I was disappointed, although not entirely surprised, when Joe Biden didn’t pick Elizabeth Warren as his running mate.  In an election with so much at stake, he may have been averse to gambling on someone who might have seemed too radical and “out there” to potentially-winnable undecided voters.  Being warned by a hundred male black leaders that he would lose the election if he didn’t choose a black woman probably also did something to narrow his sense of which women were viable options and which weren’t.

Although Joe didn’t make the choice I’d been earnestly hoping for, when I saw him and Kamala step out together, I couldn’t help but smile.  They really do make a nice couple.  And there’s a kind of innate likeability to her manner that it would be foolish to deny.  Harris strikes me as a far more powerful ally than, say, the congresswoman from my own state of California who I’d never heard of, who had also been seriously mentioned as a potential running mate.

Still, I get queasy about Biden’s prospects (and the country’s) when I consider the extent to which a Biden/Harris ticket might register as standing for little more than a return to the status quo before Trump. 

From a political standpoint, this runs a serious risk of losing the energy of young progressives.  It also misses an opportunity to draw in voters who chose Trump in 2016, in the seemingly paradoxical manner that Bernie Sanders has demonstrated is possible. 

Recently, it seemed like Biden saw partnering with Warren as a way to be about something more than just restoring the country to its pre-Trump condition.  Given his humility and openness, he might have not only listened to, but actively sought out her ideas on a wide variety of issues and topics.

He could still do that.  And he should do it.  He should appoint her to the kind of position where she would not only have his ear, but be officially charged with surfacing under-recognized problems, then proposing innovative and practical solutions to them. 
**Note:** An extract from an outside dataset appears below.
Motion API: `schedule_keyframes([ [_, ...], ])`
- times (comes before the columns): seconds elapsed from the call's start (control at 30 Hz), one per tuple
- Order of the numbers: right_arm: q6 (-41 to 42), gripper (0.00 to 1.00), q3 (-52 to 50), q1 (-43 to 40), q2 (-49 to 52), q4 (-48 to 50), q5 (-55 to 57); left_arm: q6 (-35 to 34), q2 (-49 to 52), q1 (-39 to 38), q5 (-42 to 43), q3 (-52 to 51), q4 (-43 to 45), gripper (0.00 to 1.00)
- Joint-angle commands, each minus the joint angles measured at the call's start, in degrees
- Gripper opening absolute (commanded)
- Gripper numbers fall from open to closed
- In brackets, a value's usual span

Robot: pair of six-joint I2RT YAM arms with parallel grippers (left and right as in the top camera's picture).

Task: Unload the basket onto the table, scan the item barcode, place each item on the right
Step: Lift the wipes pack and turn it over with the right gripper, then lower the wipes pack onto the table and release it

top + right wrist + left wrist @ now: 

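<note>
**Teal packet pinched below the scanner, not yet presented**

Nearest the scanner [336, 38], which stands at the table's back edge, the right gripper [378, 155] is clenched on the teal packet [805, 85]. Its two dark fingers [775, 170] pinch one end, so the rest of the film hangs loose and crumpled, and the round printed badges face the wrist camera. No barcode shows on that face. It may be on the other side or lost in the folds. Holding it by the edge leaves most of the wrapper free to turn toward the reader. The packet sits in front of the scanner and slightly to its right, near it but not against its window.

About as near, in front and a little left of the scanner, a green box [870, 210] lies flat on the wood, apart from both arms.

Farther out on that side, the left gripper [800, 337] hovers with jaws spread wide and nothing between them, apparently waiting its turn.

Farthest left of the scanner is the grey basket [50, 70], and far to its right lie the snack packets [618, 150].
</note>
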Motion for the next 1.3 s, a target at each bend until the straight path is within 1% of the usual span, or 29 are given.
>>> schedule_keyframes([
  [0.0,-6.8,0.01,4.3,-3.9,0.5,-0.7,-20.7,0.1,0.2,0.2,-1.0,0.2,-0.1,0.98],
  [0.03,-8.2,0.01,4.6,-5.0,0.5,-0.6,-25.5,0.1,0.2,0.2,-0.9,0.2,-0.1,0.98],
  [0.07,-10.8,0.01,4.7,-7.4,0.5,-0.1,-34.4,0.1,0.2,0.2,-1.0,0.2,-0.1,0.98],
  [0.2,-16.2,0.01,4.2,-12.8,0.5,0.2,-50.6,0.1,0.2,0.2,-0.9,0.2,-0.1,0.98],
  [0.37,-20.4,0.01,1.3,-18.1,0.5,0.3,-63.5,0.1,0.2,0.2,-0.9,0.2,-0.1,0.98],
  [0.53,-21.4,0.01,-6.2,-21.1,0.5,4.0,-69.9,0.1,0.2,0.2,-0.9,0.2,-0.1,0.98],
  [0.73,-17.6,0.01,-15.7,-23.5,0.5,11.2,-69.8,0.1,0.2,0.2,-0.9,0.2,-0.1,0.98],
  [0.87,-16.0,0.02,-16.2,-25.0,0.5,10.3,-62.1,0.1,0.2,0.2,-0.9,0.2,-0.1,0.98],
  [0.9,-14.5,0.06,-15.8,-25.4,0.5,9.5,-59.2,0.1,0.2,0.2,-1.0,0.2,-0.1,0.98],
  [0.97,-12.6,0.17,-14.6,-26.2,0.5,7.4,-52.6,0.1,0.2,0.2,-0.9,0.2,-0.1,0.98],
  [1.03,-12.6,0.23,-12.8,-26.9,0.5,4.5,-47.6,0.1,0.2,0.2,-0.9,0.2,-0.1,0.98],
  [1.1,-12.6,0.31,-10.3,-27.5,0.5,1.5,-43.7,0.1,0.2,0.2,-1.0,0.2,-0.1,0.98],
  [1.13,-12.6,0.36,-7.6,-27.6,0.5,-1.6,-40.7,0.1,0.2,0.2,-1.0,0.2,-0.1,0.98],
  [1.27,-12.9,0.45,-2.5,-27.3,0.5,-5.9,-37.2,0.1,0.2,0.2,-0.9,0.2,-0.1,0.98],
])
He should also consider announcing his intention to do this well before Election Day—so that neither progressives, nor people who liked both Trump and Sanders, give up on him needlessly.

Beyond considerations of his own political gain, if Biden fails to make Warren an integral part of his administration, he risks missing a chance to deal with certain broad underlying developments in contemporary American life that really do need attention.  These are issues which Elizabeth Warren is uniquely suited to address.